• _WORK ORDER_:
Each entry should be restated word for word, with all pictures left out.

::::

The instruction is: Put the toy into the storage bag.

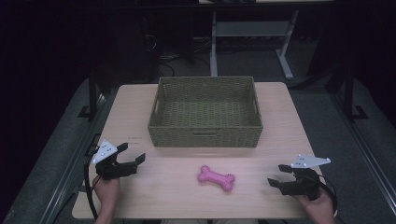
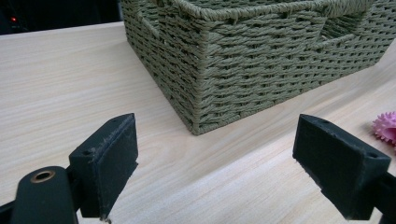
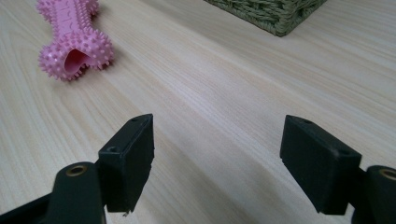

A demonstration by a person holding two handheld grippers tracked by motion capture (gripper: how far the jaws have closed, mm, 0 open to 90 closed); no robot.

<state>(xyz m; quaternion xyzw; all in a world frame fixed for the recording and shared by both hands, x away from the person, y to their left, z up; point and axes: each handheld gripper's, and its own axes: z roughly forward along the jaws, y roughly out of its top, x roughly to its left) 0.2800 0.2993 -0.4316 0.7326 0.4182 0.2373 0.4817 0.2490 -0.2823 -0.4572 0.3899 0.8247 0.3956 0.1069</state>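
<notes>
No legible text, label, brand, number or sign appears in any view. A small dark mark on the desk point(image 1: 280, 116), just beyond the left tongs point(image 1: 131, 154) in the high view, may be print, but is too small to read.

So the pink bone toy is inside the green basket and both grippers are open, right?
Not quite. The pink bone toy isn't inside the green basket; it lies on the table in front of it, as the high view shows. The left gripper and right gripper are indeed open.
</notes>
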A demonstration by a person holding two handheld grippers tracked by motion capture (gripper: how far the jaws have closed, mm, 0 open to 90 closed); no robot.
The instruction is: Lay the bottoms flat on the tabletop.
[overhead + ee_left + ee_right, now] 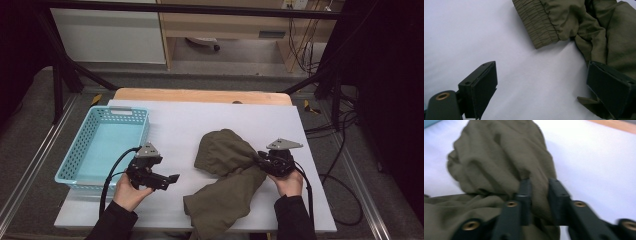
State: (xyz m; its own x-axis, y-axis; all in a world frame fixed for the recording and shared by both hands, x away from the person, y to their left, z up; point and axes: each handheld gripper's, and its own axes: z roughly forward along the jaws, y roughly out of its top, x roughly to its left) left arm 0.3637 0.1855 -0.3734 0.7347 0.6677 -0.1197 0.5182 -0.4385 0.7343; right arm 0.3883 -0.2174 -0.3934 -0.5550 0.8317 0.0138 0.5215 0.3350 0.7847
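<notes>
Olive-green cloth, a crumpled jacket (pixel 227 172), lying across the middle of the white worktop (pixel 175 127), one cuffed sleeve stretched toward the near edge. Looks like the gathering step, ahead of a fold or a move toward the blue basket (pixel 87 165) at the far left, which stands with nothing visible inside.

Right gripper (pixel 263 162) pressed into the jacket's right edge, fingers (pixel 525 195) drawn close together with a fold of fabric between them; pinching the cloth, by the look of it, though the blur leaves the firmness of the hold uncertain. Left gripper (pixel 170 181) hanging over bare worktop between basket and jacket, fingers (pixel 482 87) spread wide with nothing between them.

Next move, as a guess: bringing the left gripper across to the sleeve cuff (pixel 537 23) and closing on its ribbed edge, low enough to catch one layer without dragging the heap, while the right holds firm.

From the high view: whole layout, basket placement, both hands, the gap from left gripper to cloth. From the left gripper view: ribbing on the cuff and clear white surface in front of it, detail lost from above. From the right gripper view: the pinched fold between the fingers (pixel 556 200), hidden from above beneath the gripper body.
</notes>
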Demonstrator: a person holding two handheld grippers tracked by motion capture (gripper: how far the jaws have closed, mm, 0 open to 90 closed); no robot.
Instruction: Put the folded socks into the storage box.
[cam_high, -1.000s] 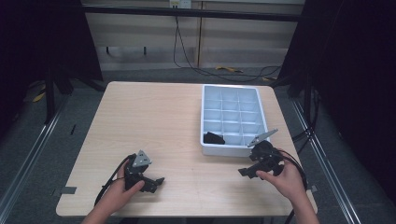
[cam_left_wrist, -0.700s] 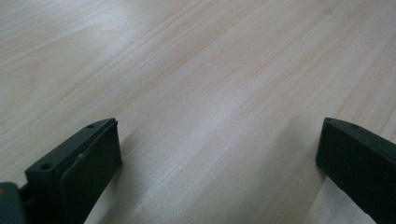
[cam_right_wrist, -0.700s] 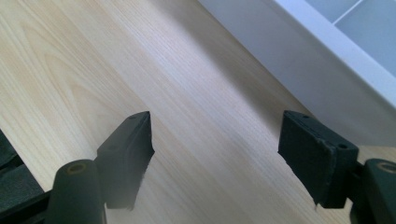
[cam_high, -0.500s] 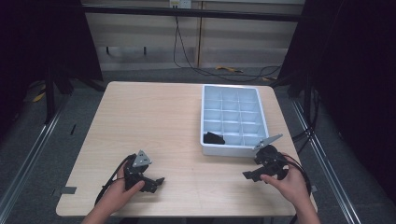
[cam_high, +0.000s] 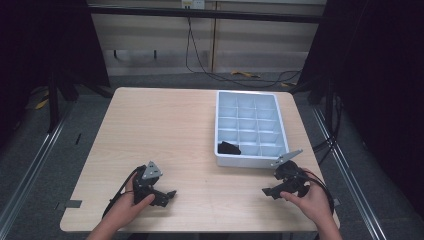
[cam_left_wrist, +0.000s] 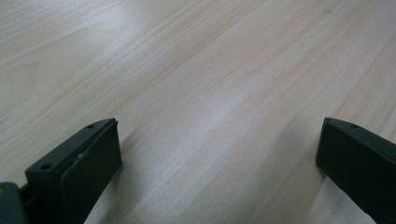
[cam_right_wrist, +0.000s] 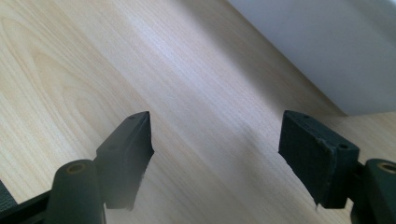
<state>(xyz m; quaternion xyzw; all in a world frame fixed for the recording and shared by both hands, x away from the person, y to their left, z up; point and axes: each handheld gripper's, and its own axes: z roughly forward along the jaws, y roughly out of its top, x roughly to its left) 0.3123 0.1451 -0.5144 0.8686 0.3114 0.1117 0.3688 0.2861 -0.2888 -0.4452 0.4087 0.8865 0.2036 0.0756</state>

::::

• _RESULT FOR THIS TASK_:
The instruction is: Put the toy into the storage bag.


A demonstration by a person holding two handheld grippers tracked by motion capture (gripper: how far the jaws have closed, mm, 0 open to 90 closed); no robot.

<state>(xyz m; quaternion xyzw; all in a world frame fixed for the recording and shared by both hands, x away from the person, y to their left, z up; point and axes: each handheld gripper's, and its own axes: z roughly forward along the jaws, y roughly out of its top, x roughly to its left) 0.2800 0.2993 -0.4316 0.7326 0.4182 0.2373 0.4817 0.2490 -0.2823 -0.4572 0.3899 0.8247 0.3956 0.1069</state>
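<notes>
No legible text, label, brand, number or sign appears in any view. A small dark mark on the desk point(image 1: 280, 116), just beyond the left tongs point(image 1: 131, 154) in the high view, may be print, but is too small to read.

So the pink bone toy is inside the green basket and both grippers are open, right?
Not quite. The pink bone toy isn't inside the green basket; it lies on the table in front of it, as the high view shows. The left gripper and right gripper are indeed open.
</notes>
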A demonstration by a person holding two handheld grippers tracked by motion capture (gripper: how far the jaws have closed, mm, 0 open to 90 closed); no robot.
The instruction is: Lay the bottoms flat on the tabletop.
[overhead + ee_left + ee_right, now] 
State: (xyz m; its own x-axis, y-axis; all in a world frame fixed for the recording and shared by both hands, x away from the person, y to their left, z up; point and axes: each handheld gripper's, and its own axes: z roughly forward along the jaws, y roughly out of its top, x roughly to its left) left arm 0.3637 0.1855 -0.3734 0.7347 0.6677 -0.1197 0.5182 -0.4385 0.7343; right arm 0.3883 -0.2174 -0.3934 -0.5550 0.8317 0.0138 0.5215 0.3350 0.7847
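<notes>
Olive-green cloth, a crumpled jacket (pixel 227 172), lying across the middle of the white worktop (pixel 175 127), one cuffed sleeve stretched toward the near edge. Looks like the gathering step, ahead of a fold or a move toward the blue basket (pixel 87 165) at the far left, which stands with nothing visible inside.

Right gripper (pixel 263 162) pressed into the jacket's right edge, fingers (pixel 525 195) drawn close together with a fold of fabric between them; pinching the cloth, by the look of it, though the blur leaves the firmness of the hold uncertain. Left gripper (pixel 170 181) hanging over bare worktop between basket and jacket, fingers (pixel 482 87) spread wide with nothing between them.

Next move, as a guess: bringing the left gripper across to the sleeve cuff (pixel 537 23) and closing on its ribbed edge, low enough to catch one layer without dragging the heap, while the right holds firm.

From the high view: whole layout, basket placement, both hands, the gap from left gripper to cloth. From the left gripper view: ribbing on the cuff and clear white surface in front of it, detail lost from above. From the right gripper view: the pinched fold between the fingers (pixel 556 200), hidden from above beneath the gripper body.
</notes>
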Demonstrator: a person holding two handheld grippers tracked by motion capture (gripper: how far the jaws have closed, mm, 0 open to 90 closed); no robot.
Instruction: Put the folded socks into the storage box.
[cam_high, -1.000s] 
[cam_left_wrist, -0.700s] 
[cam_right_wrist, -0.700s] 
[cam_high, -0.500s] 
[cam_high, +0.000s] 
[cam_left_wrist, +0.000s] 
[cam_right_wrist, +0.000s] 
<state>(xyz m; quaternion xyzw; all in a world frame fixed for the recording and shared by both hands, x away from the person, y to their left, z up; point and axes: each handheld gripper's, and its own axes: z roughly forward along the jaws, y roughly out of its top, x roughly to its left) 0.3123 0.1451 -0.5144 0.8686 0.3114 0.1117 0.3688 0.2861 -0.2888 -0.4452 0.4087 0.8865 0.2036 0.0756</state>

The response to this exercise is finished.